___ Record set

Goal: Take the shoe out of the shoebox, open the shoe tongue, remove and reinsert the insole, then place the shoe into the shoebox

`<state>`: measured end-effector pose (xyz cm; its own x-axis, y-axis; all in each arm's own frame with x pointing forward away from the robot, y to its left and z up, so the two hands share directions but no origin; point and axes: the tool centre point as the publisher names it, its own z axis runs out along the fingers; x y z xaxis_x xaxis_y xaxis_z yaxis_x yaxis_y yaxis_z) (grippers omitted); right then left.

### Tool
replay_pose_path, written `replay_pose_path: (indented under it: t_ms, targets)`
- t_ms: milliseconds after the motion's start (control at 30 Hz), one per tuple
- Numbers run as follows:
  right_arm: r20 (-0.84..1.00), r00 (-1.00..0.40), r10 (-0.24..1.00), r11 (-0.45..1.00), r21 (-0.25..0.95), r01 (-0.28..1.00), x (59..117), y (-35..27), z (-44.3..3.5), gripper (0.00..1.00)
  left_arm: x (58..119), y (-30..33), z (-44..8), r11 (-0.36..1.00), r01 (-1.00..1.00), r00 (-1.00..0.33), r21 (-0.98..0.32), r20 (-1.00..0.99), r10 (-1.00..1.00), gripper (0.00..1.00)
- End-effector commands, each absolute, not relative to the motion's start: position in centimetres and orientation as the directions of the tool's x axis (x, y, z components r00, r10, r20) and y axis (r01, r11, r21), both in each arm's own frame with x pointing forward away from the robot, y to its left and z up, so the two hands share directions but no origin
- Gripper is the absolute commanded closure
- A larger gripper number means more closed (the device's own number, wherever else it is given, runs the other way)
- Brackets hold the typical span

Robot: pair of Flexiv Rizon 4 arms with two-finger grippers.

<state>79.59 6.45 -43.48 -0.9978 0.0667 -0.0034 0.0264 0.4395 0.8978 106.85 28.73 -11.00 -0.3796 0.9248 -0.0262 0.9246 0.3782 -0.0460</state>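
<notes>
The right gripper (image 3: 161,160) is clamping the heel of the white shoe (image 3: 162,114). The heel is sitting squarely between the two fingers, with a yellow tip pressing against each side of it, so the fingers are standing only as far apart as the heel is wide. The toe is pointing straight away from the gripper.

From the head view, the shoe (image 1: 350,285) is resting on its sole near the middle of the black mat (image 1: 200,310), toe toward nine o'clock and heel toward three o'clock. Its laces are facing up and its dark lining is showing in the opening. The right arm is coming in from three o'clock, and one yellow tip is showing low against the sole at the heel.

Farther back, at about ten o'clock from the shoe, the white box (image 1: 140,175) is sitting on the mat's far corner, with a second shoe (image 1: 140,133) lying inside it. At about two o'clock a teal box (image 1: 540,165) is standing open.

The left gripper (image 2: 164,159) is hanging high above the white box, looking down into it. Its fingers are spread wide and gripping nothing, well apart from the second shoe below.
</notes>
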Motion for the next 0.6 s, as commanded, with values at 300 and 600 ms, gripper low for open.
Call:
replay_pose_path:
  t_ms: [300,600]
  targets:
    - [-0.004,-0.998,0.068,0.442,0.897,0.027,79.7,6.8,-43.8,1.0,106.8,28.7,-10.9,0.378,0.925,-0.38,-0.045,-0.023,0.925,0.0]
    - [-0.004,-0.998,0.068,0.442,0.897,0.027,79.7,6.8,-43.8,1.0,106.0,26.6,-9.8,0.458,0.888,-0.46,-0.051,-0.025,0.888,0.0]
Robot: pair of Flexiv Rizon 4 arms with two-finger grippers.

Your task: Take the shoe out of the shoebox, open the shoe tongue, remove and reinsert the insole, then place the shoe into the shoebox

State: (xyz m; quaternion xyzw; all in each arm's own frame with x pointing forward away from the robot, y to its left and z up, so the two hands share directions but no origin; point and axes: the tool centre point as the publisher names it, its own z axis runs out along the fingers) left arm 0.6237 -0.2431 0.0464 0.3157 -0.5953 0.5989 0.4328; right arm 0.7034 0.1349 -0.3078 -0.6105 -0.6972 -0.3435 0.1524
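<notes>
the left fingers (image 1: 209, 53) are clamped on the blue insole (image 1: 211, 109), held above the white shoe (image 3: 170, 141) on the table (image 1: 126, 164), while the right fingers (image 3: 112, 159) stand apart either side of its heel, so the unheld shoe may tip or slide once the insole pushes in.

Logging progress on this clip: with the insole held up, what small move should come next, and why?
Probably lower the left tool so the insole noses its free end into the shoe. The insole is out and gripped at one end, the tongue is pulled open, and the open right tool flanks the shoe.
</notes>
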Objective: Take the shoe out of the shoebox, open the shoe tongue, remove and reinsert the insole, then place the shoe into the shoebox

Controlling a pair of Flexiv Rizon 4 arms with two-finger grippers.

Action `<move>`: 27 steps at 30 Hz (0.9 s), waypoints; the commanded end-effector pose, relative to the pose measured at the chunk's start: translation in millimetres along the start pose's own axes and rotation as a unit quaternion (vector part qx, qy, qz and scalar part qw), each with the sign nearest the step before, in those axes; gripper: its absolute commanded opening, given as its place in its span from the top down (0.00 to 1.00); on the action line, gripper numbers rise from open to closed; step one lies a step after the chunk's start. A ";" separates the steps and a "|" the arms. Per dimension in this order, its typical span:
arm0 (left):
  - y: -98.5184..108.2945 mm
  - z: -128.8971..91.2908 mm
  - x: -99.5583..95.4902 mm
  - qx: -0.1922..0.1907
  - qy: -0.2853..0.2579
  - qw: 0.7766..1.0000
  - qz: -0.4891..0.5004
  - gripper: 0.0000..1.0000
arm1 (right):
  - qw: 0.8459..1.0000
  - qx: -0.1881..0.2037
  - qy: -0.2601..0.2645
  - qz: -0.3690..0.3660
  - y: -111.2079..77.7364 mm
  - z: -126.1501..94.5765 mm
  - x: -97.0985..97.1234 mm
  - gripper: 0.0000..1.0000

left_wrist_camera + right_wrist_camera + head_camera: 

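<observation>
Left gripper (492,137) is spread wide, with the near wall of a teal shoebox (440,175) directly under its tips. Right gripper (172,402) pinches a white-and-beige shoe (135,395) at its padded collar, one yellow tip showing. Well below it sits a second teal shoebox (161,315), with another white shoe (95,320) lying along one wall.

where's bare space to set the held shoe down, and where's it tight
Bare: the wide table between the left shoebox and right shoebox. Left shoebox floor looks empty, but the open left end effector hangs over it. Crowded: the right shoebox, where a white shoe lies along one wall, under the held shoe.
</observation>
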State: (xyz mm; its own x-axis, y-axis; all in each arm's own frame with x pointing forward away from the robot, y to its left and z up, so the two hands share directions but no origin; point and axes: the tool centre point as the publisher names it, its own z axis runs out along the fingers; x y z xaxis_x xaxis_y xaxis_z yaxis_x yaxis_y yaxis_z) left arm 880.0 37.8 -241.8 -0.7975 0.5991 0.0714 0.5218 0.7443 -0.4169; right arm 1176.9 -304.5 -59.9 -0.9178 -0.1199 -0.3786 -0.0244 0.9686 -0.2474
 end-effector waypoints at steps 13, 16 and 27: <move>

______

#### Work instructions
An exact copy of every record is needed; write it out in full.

#### Response box
Goal: Take the shoe out of the shoebox, open the shoe tongue, remove and reinsert the insole, then place the shoe into the shoebox

`<state>`: measured end-effector pose (xyz cm; its own x-axis, y-axis; all in each arm's own frame with x pointing forward away from the robot, y to its left and z up, so the two hands share directions but no origin; point and axes: the tool centre point as the publisher names it, its own z axis runs out along the fingers; x y z xaxis_x xaxis_y xaxis_z yaxis_x yaxis_y yaxis_z) (grippers omitted); right then left.

### Tool
replay_pose_path, written `replay_pose_path: (indented under it: t_ms, targets)`
- t_ms: milliseconds after the motion's start (control at 30 Hz), one per tuple
- Numbers run as follows:
  right_arm: r20 (-0.84..1.00), r00 (-1.00..0.40), r10 (-0.24..1.00), r11 (-0.45..1.00), r21 (-0.25..0.95), r01 (-0.28..1.00), x (59..117), y (-35..27), z (-44.3..3.5), gripper (0.00..1.00)
  left_arm: x (58..119), y (-30..33), z (-44..8), r11 (-0.36..1.00), r01 (-1.00..1.00), r00 (-1.00..0.33), r21 (-0.98..0.32), r20 (-1.00..0.99), r10 (-1.00..1.00), gripper (0.00..1.00)
- End-effector commands, each absolute, not relative to the motion's start: position in centimetres and orientation as the directions of the tool's x axis (x, y, z components r00, r10, r20) and y axis (r01, r11, r21), both in each arm's own frame with x pointing forward away from the robot, y to its left and z up, so the two hands share directions but no origin
- Gripper is the absolute commanded closure
- A larger gripper number means more closed (the device's own number, wherever else it is given, runs the other way)
- Brackets hold the typical span

Robot: pair of Flexiv Rizon 4 arms with two-finger grippers.

<state>79.59 6.45 -43.48 -0.9978 0.0667 -0.0034 0.0264 0.4395 0.8978 106.85 28.73 -11.00 -0.3796 0.9248 -0.0262 0.9246 0.3782 -0.0460</state>
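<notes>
The right gripper (image 3: 161,160) is clamping the heel of the white shoe (image 3: 162,114). The heel is sitting squarely between the two fingers, with a yellow tip pressing against each side of it, so the fingers are standing only as far apart as the heel is wide. The toe is pointing straight away from the gripper.

From the head view, the shoe (image 1: 350,285) is resting on its sole near the middle of the black mat (image 1: 200,310), toe toward nine o'clock and heel toward three o'clock. Its laces are facing up and its dark lining is showing in the opening. The right arm is coming in from three o'clock, and one yellow tip is showing low against the sole at the heel.

Farther back, at about ten o'clock from the shoe, the white box (image 1: 140,175) is sitting on the mat's far corner, with a second shoe (image 1: 140,133) lying inside it. At about two o'clock a teal box (image 1: 540,165) is standing open.

The left gripper (image 2: 164,159) is hanging high above the white box, looking down into it. Its fingers are spread wide and gripping nothing, well apart from the second shoe below.
</notes>
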Motion for the next 0.6 s, as commanded, with values at 300 and 600 ms, gripper low for open.
Call:
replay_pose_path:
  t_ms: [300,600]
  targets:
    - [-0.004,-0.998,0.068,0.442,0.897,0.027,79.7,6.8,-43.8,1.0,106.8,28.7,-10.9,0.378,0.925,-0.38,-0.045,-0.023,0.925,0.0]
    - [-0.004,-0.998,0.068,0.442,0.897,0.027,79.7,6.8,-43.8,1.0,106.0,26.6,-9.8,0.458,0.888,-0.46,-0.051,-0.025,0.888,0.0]
Robot: pair of Flexiv Rizon 4 arms with two-finger grippers.

Your task: Take the shoe out of the shoebox, open the shoe tongue, remove and reinsert the insole, then place the shoe into the shoebox

State: (xyz m; quaternion xyzw; all in each arm's own frame with x pointing forward away from the robot, y to its left and z up, so the two hands share directions but no origin; point and axes: the tool centre point as the publisher names it, its own z axis runs out along the fingers) left arm 0.6237 -0.2431 0.0464 0.3157 -0.5953 0.5989 0.4328; right arm 0.7034 0.1349 -0.3078 -0.6105 -0.6972 -0.3435 0.1524
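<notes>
the left fingers (image 1: 209, 53) are clamped on the blue insole (image 1: 211, 109), held above the white shoe (image 3: 170, 141) on the table (image 1: 126, 164), while the right fingers (image 3: 112, 159) stand apart either side of its heel, so the unheld shoe may tip or slide once the insole pushes in.

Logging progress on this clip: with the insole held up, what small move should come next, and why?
Probably lower the left tool so the insole noses its free end into the shoe. The insole is out and gripped at one end, the tongue is pulled open, and the open right tool flanks the shoe.
</notes>
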Objective: Take the shoe out of the shoebox, open the shoe tongue, remove and reinsert the insole, then place the shoe into the shoebox

Controlling a pair of Flexiv Rizon 4 arms with two-finger grippers.

Action `<move>`: 27 steps at 30 Hz (0.9 s), waypoints; the commanded end-effector pose, relative to the pose measured at the chunk's start: translation in millimetres along the start pose's own axes and rotation as a unit quaternion (vector part qx, qy, qz and scalar part qw), each with the sign nearest the step before, in those axes; gripper: its absolute commanded opening, given as its place in its span from the top down (0.00 to 1.00); on the action line, gripper numbers rise from open to closed; step one lies a step after the chunk's start. A ";" separates the steps and a "|" the arms. Per dimension in this order, its typical span:
arm0 (left):
  - y: -98.5184..108.2945 mm
  - z: -128.8971..91.2908 mm
  - x: -99.5583..95.4902 mm
  - qx: -0.1922..0.1907
  - qy: -0.2853..0.2579
  - qw: 0.7766..1.0000
  - qz: -0.4891..0.5004
  - gripper: 0.0000..1.0000
arm1 (right):
  - qw: 0.8459..1.0000
  - qx: -0.1881..0.2037
  - qy: -0.2601..0.2645
  - qz: -0.3690..0.3660
  - y: -111.2079..77.7364 mm
  - z: -126.1501..94.5765 mm
  - x: -97.0985..97.1234 mm
  - gripper: 0.0000..1.0000

left_wrist_camera + right_wrist_camera + head_camera: 

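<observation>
Left gripper (492,137) is spread wide, with the near wall of a teal shoebox (440,175) directly under its tips. Right gripper (172,402) pinches a white-and-beige shoe (135,395) at its padded collar, one yellow tip showing. Well below it sits a second teal shoebox (161,315), with another white shoe (95,320) lying along one wall.

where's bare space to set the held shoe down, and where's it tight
Bare: the wide table between the left shoebox and right shoebox. Left shoebox floor looks empty, but the open left end effector hangs over it. Crowded: the right shoebox, where a white shoe lies along one wall, under the held shoe.
</observation>
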State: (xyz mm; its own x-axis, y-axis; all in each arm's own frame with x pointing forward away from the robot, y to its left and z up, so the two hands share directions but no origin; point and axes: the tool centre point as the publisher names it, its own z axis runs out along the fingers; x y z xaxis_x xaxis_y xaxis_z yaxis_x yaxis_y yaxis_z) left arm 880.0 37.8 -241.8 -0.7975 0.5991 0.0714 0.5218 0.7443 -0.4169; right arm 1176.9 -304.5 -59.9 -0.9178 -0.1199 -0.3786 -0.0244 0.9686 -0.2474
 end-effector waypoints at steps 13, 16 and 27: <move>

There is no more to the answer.